## EXERCISE GOAL
Gather every line below where "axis" appears.
........
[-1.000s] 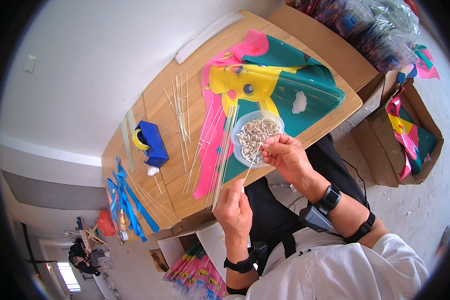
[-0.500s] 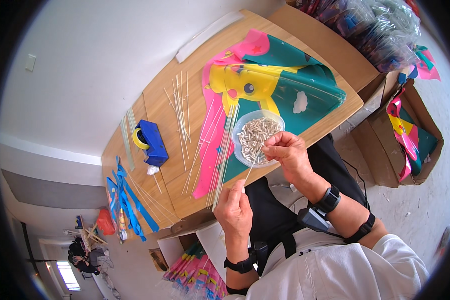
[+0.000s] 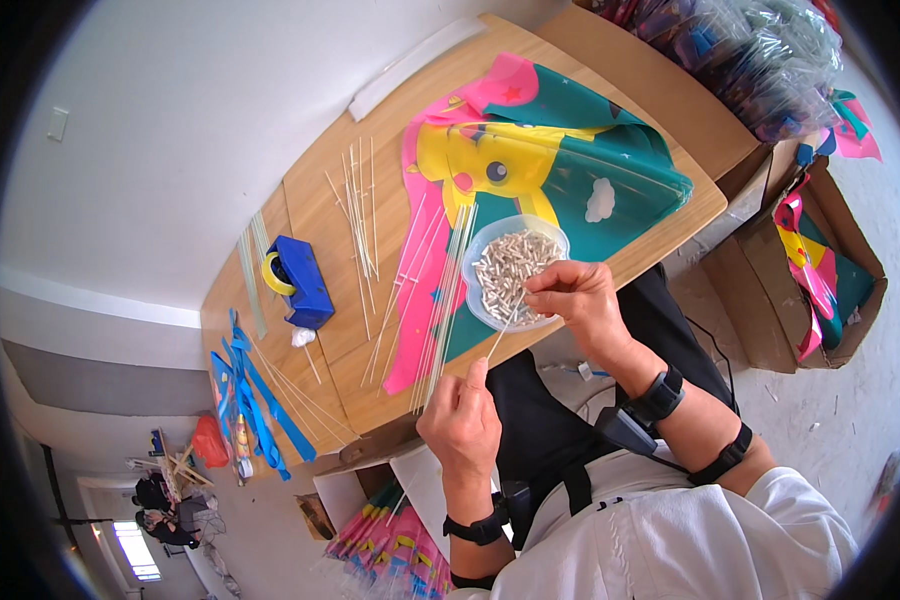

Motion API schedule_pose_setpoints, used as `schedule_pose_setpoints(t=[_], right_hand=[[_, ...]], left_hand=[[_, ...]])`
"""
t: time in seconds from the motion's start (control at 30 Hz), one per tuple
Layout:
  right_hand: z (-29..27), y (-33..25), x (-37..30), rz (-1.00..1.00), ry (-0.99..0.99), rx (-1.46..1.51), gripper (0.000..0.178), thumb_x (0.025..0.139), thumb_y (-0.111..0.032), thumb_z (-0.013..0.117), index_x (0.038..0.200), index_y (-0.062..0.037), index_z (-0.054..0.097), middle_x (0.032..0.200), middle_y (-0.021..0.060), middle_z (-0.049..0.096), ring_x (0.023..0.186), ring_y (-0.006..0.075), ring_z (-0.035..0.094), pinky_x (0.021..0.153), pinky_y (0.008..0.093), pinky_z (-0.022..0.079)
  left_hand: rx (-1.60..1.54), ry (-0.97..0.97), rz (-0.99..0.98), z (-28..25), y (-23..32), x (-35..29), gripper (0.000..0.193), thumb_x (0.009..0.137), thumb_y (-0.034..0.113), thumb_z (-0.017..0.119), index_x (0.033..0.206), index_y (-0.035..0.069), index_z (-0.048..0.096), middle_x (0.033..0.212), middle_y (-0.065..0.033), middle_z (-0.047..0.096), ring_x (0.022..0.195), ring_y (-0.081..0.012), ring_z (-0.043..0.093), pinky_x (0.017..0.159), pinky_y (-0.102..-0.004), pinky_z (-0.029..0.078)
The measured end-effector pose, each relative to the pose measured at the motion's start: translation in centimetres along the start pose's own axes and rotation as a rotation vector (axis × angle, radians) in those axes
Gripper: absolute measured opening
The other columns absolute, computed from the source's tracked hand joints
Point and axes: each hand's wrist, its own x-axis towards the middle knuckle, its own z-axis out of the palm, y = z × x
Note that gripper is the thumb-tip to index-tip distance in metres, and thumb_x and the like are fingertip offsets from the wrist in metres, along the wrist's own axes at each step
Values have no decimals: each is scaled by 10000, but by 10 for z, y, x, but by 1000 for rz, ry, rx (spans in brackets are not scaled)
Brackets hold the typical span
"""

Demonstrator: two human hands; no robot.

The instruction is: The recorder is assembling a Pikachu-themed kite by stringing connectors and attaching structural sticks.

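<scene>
A thin white rod point(image 3: 500, 338) runs slantwise between my two hands. My left hand point(image 3: 462, 428) is closed on it near the table's front edge, thumb along the rod. My right hand point(image 3: 582, 305) pinches at the rod's upper end, over a clear plastic bowl point(image 3: 500, 229); its fingertips hide whatever else is there. Many short white tubes point(image 3: 510, 262) fill the bowl. Beneath the bowl lies a pink, green and yellow printed sheet point(image 3: 605, 150) with a cartoon face. Several long thin rods point(image 3: 448, 300) lie just left of the bowl.
More rods point(image 3: 360, 215) lie on the wooden table point(image 3: 320, 190). A blue tape dispenser point(image 3: 307, 285) and blue ribbons point(image 3: 255, 400) are at the left. Cardboard boxes point(image 3: 760, 300) stand at the right, with plastic-wrapped bundles point(image 3: 760, 70) behind. Another person point(image 3: 160, 510) is far off at lower left.
My left hand has moved slightly down and left, drawing a little away from the right hand. The right hand stays nearly in place over the bowl.
</scene>
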Motion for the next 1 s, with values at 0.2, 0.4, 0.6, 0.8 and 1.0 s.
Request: schedule_pose_setpoints(t=[0.2, 0.4, 0.6, 0.8, 1.0], right_hand=[[1, -1, -2, 18, 12, 28, 64, 727, 18, 687, 790, 21, 679, 700, 38, 650, 600, 86, 562, 568, 222, 451], [-5, 5, 4, 252, -36, 335, 50, 735, 0, 686, 777, 18, 667, 663, 36, 627, 572, 80, 541, 540, 222, 433], [-6, 1, 0, 304, -349, 79, 38, 742, -12, 677, 771, 12, 677, 687, 33, 630, 587, 84, 543, 550, 209, 414], [6, 14, -7, 385, -525, -48, 83, 747, -60, 690, 787, 10, 669, 676, 15, 615, 596, 54, 523, 531, 197, 395], [-1, 16, 6, 268, -350, -180, 90, 750, -62, 648, 775, 25, 652, 644, 25, 597, 585, 78, 544, 524, 219, 428]], left_hand=[[1, -12, -49, 1, 5, 0, 350, 696, -57, 633, 1009, 99, 659, 646, -66, 477, 527, -248, 526, 460, -361, 417], [-138, 11, -136, 6, 11, 0, 208, 730, -86, 599, 890, 42, 633, 665, -101, 520, 549, -239, 535, 499, -340, 428], [-458, -56, -365, 10, 2, -14, 87, 776, -62, 597, 835, -2, 576, 689, -13, 558, 582, -60, 508, 520, -213, 404], [-617, -80, -480, 19, 6, 0, 36, 793, -57, 598, 793, -21, 597, 692, 3, 550, 591, -35, 476, 533, -197, 393], [-494, -111, -405, 29, -13, 0, 35, 791, -45, 601, 812, -18, 595, 671, -36, 539, 592, -76, 497, 544, -231, 412]])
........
## TASK RESULT
The measured end-effector pose, each relative to the pose measured at the motion's start: translation in centimetres along the start pose's own axes and rotation as a rotation vector (axis × angle, radians) in those axes
Point and axes: each hand's wrist, its own x-axis towards the middle knuckle, its own z-axis out of the palm, y = z × x

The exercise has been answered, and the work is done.